Por: Carolina Restrepo Cañavera
Que el presidente de los Estados Unidos le diga al presidente de Colombia que es un “líder del narcotráfico” no es un exabrupto. Es una acusación internacional y una ruptura diplomática de primer orden.
Donald Trump habló desde el poder, no desde la provocación. Y cuando lo hace el presidente del país más influyente del hemisferio, cada palabra tiene peso jurídico, político y financiero.
Llamar “líder ilegal de drogas” a Gustavo Petro equivale a negarle legitimidad como interlocutor y a degradar a Colombia a la categoría de Estado sospechoso.
Durante décadas, Colombia fue el aliado estratégico de Washington en la lucha contra el narcotráfico. Hoy, bajo el discurso del “fin de la guerra contra las drogas”, se volvió el país que legaliza cultivos, desmonta la extradición, reduce la erradicación y negocia con quienes controlan el negocio.
Trump no inventó nada: puso en voz alta lo que ya se comenta en voz baja en todas las cancillerías.

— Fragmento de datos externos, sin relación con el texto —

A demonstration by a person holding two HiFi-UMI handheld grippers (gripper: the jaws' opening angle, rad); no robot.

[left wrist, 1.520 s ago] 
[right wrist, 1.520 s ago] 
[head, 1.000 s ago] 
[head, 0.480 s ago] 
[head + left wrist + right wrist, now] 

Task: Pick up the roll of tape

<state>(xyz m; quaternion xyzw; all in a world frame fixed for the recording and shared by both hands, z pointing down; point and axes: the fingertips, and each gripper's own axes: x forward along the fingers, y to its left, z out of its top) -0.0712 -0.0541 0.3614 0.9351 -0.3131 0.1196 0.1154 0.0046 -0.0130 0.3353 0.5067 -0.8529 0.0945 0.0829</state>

El impacto será devastador. Estados Unidos no necesita romper relaciones para aislar a un gobierno; basta con cerrar la cooperación, suspender la asistencia y emitir una descalificación pública.
En diplomacia, eso equivale a una sanción.
Petro podrá victimizarse, indignarse o recurrir al libreto del “imperialismo”, pero el mensaje ya quedó grabado: el presidente de Estados Unidos lo considera parte del problema, no de la solución.
Y cuando lo dice la Casa Blanca, los organismos multilaterales, los bancos y los inversionistas escuchan.
Colombia no puede pagar el precio de la torpeza ideológica de un solo gobierno.
Pero cada vez que Petro se enfrenta con medio planeta, el país pierde credibilidad, inversión y respeto.
Y cuando el presidente de Estados Unidos te llama “líder del narcotráfico”, ya no hay diplomacia que lo borre, ni retórica que lo maquille.